*Your task*. Your answer should consist of each line below that contains the string "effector".

*Data below*.
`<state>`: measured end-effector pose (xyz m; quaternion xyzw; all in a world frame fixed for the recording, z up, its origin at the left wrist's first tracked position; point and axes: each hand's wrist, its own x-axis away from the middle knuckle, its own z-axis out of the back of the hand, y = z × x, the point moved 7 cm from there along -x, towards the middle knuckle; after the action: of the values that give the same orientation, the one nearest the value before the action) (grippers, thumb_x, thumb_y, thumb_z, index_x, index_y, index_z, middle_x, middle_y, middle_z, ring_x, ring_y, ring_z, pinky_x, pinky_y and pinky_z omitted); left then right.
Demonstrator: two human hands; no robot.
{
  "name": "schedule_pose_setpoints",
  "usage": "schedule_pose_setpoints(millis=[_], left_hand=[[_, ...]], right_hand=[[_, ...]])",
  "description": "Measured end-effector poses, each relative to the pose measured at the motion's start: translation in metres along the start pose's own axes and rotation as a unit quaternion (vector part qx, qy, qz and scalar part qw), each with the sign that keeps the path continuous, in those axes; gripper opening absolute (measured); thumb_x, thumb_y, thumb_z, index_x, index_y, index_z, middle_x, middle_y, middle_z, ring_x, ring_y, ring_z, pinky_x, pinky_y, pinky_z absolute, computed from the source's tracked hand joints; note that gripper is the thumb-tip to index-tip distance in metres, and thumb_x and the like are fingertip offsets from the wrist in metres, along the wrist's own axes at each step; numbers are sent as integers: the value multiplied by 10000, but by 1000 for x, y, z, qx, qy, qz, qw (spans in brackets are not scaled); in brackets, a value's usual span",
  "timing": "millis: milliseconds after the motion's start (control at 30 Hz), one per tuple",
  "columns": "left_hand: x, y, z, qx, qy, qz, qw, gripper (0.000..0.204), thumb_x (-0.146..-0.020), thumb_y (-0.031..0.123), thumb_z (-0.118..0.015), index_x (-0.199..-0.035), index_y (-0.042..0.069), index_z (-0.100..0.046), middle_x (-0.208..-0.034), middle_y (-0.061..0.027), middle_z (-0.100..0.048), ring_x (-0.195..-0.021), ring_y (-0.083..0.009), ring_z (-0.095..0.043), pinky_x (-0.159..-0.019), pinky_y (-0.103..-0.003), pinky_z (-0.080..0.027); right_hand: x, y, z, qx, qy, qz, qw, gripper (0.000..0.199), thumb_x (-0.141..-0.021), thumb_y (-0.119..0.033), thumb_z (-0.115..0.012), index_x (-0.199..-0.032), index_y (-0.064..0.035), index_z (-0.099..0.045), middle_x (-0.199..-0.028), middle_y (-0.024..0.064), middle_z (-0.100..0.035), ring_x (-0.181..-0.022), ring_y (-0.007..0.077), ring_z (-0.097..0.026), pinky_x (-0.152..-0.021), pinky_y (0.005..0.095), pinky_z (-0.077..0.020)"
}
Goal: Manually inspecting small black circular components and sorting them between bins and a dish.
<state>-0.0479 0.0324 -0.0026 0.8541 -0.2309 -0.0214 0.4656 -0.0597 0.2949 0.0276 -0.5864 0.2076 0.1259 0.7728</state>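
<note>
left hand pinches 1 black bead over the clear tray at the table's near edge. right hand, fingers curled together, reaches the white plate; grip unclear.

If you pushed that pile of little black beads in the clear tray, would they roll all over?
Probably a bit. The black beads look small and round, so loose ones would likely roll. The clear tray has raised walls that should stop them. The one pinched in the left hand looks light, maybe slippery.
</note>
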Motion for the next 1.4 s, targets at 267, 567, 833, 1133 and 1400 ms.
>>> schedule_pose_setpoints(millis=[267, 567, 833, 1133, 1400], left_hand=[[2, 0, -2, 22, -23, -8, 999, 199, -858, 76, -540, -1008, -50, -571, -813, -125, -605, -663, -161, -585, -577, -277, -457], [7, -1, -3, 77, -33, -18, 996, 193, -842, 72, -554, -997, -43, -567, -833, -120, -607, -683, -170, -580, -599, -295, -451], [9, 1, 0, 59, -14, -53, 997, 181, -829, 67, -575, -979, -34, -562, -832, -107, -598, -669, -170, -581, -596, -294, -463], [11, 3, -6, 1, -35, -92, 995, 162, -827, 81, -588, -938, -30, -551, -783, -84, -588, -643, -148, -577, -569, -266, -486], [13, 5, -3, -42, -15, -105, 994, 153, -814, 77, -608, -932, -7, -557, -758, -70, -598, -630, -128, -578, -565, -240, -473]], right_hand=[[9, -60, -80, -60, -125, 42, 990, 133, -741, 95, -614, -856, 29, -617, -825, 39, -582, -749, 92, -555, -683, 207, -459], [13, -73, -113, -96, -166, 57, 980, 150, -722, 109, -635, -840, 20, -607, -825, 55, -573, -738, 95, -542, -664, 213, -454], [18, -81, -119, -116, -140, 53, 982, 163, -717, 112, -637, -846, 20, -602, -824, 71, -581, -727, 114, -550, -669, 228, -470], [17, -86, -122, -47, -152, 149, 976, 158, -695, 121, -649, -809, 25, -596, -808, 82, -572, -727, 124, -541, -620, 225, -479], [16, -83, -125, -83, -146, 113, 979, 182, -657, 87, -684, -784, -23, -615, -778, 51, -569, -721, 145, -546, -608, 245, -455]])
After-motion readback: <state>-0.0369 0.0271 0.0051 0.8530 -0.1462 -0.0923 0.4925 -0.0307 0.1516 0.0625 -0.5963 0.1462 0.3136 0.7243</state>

*Output for this task*.
`<state>`: measured end-effector pose (xyz m; quaternion xyzw; all in a world frame fixed for the recording, z up, its origin at the left wrist's first tracked position; point and axes: each hand's wrist, its own x-axis away from the middle knuckle, its own z-axis out of the back of the hand, y = z × x, the point moved 7 cm from there along -x, towards the middle knuckle; after the action: of the values that give the same orientation, the one nearest the value before the action) (grippers, thumb_x, thumb_y, thumb_z, index_x, index_y, index_z, middle_x, middle_y, middle_z, ring_x, ring_y, ring_z, pinky_x, pinky_y and pinky_z omitted); left then right.
  "description": "Measured end-effector poses, each relative to the pose measured at the motion's start: translation in metres along the start pose's own axes and rotation as a unit quaternion (vector part qx, qy, qz and scalar part qw), each with the sign that keeps the path continuous, in those axes; gripper opening absolute (measured); thumb_x, thumb_y, thumb_z, index_x, index_y, index_z, middle_x, middle_y, middle_z, ring_x, ring_y, ring_z, pinky_x, pinky_y, pinky_z absolute, computed from the source's tracked hand joints; note that gripper is the thumb-tip to index-tip distance in metres, and thumb_x and the like are fingertip offsets from the wrist in metres, along the wrist's own axes at each step; numbers are sent as integers: the value multiplied by 10000, but by 1000 for x, y, z, qx, qy, qz, qw (spans in brackets are not scaled); in brackets, a value's usual span",

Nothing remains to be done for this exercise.